## EXERCISE AIM
Please report every line of the listing below that has the word "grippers" in it.

## INFORMATION SUPPLIED
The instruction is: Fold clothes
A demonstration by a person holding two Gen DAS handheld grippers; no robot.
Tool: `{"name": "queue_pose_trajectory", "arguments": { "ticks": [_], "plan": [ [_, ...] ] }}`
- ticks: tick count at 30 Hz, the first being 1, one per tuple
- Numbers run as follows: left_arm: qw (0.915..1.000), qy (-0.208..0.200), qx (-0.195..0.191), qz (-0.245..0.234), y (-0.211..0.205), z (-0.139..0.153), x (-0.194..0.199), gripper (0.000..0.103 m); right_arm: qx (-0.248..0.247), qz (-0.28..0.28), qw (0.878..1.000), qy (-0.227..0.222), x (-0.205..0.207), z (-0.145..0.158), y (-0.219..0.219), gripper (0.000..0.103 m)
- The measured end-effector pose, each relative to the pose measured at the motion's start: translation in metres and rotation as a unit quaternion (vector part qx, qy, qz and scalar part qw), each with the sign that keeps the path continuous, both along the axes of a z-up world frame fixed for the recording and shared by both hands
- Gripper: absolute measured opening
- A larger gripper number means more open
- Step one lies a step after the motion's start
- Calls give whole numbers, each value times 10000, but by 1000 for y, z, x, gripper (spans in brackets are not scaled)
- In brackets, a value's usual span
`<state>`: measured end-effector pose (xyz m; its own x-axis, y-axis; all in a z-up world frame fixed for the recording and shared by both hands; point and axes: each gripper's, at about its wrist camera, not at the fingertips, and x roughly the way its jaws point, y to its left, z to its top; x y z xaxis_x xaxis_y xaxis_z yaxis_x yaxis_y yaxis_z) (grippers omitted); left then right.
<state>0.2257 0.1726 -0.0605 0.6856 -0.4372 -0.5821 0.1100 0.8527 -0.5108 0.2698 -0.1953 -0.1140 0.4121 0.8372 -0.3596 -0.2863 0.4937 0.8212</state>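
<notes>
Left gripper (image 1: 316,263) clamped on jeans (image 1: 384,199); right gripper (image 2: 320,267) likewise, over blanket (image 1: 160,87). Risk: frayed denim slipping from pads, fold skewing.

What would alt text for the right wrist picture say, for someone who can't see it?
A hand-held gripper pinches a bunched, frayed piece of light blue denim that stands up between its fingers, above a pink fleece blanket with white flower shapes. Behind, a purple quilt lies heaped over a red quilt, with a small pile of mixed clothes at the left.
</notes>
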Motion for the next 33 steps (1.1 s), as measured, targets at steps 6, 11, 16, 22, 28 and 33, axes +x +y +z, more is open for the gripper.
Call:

## TASK OUTPUT
A demonstration by a person holding two Gen DAS handheld grippers; no robot.
`<state>`: measured end-effector pose (xyz m; its own x-axis, y-axis; all in a z-up world frame fixed for the recording and shared by both hands; point and axes: each gripper's, at about its wrist camera, not at the fingertips, and x roughly the way its jaws point, y to its left, z to its top; x y z xaxis_x xaxis_y xaxis_z yaxis_x yaxis_y yaxis_z) (grippers omitted); left then right.

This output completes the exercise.